On this slide I have listed the towns and cities visited by the company. Unfortunately, the information for the New Zealand leg of the tour is not complete. I didn’t investigate that side of the company’s activities in great detail because Maggie Scott didn’t go to New Zealand. She was lying in bed in a plaster cast in St Vincent’s Hospital in Sydney. So, the New Zealand leg of the tour needs a bit more research.

Perhaps the most surprising part of the tour is a visit to Broken Hill, a three-night stand made in January 1948. It was made possible by sponsorship from several mining companies in the area. A local newspaper, Barrier Daily Truth, reported that Marie Rambert had introduced each ballet. ‘She was almost a star turn in herself, for she made no weary speeches but tickled the audience’s fancy by her humorous and witty remarks and explanations of the ballets’. But I’m sure it was a somewhat remarkable experience for the dancers to go to Broken Hill. This is what Broken Hill looked like then in a photo, sadly badly faded, from the private collection of one of the dancers.

And the weather was enervating.
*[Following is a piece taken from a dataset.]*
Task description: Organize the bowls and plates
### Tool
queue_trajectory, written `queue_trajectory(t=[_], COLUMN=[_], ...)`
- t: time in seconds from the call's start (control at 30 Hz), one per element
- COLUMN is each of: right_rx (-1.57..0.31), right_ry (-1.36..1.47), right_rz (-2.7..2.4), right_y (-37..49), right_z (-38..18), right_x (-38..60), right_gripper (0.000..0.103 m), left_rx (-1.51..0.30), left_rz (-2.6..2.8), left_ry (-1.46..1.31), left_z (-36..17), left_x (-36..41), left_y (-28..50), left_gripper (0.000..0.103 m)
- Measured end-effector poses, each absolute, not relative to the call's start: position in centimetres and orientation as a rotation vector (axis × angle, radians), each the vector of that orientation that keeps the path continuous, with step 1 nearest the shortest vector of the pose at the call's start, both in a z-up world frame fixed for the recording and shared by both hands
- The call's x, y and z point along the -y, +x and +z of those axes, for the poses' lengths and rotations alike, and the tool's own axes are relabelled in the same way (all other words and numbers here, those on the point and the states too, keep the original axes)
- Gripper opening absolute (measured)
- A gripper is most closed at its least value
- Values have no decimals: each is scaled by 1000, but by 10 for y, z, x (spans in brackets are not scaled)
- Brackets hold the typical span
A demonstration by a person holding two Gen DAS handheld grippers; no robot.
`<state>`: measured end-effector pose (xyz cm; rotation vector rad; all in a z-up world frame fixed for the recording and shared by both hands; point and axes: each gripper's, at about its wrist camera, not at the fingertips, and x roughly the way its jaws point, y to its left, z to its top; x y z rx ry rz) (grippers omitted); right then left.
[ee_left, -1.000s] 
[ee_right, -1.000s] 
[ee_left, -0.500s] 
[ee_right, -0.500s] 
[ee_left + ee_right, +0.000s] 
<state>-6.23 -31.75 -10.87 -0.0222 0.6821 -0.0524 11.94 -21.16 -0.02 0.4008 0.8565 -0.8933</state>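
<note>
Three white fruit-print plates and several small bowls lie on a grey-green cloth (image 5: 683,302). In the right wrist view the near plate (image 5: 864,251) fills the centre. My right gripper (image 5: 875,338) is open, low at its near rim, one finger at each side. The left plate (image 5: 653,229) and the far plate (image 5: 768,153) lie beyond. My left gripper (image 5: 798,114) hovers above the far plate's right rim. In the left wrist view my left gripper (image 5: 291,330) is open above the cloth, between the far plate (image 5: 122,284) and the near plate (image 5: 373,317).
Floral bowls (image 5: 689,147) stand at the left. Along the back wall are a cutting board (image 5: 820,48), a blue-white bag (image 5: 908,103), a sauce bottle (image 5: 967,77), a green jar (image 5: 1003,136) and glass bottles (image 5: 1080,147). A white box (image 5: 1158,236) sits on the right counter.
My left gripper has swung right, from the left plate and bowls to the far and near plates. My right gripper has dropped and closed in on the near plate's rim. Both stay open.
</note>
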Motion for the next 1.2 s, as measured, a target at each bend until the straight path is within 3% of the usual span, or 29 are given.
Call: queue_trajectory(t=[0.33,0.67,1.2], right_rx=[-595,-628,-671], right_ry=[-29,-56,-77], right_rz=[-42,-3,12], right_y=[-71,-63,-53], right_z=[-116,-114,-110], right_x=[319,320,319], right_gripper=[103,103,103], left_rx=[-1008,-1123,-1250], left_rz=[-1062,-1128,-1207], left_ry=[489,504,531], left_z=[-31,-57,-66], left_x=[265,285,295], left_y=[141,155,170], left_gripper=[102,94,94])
It was well over 100⁰ Fahrenheit in the shade each day and the dancers were sometimes performing in costumes that were heavy and very hot to wear. Those for The Fugitive for example were made of heavy English felt. But Cecil Bates, an Australian member of the company, recalls that they were well looked after. ‘The local people kept a running chain of iced orange juice in huge metal ice cream containers. They just kept a continuous line of it and as we came off stage we would have a glass of icy cold juice and then go back on. We would have passed out otherwise’.

But the tour was extensive and, on this slide, I give you Mme Rambert herself.

You see her on the left in Brisbane in 1948 looking very smart as she signs some document or other, while on the right you see her accepting applause for the opening night performance, the first performance in Australia in Melbourne. I know that other speakers will have more to say about Mme Rambert so I will simply let you heart her voice. She is speaking from Adelaide in 1948 giving the interviewer her thoughts on the success of the tour. And you’ll hear Ron Sullivan, the interviewer, attempting to get a word in every so often….but failing! Voice of Marie Rambert.

Not only was the tour extensive in terms of cities visited and time spent in Australia, the repertoire was also interesting.

This page from the souvenir program gives you an idea of the variety of fare that Australian audiences saw. There were classics of course but also works from English choreographers who were in the early stages of their careers—Frederick Ashton and Antony Tudor, for example—as well as female choreographers such as Andrée Howard and Ninette de Valois, as well as others from within the company including Walter Gore and Frank Staff.

And I’d like to play you some comments about the tour by Australian designer Kenneth Rowell. Rowell was an emerging designer at the time and for him major commissions were few and far between in Australia. He was offered the commission to design Winter Night, a ballet by Walter Gore, which was the only work created in Australia by the Rambert company. Voice of Kenneth Rowell

And on the next slide I have some photos taken by two Australian photographers who did much to document the tour: Jean Stewart with some portraits of dancers, and Walter Stringer with a variety of performance shots.In the top row you see Sally Gilmour in Peter and the Wolf, Joyce Graeme in Peter and the Wolf, Margaret Scott in Gala performance, and Brenda Hamlyn in Soirée musicale.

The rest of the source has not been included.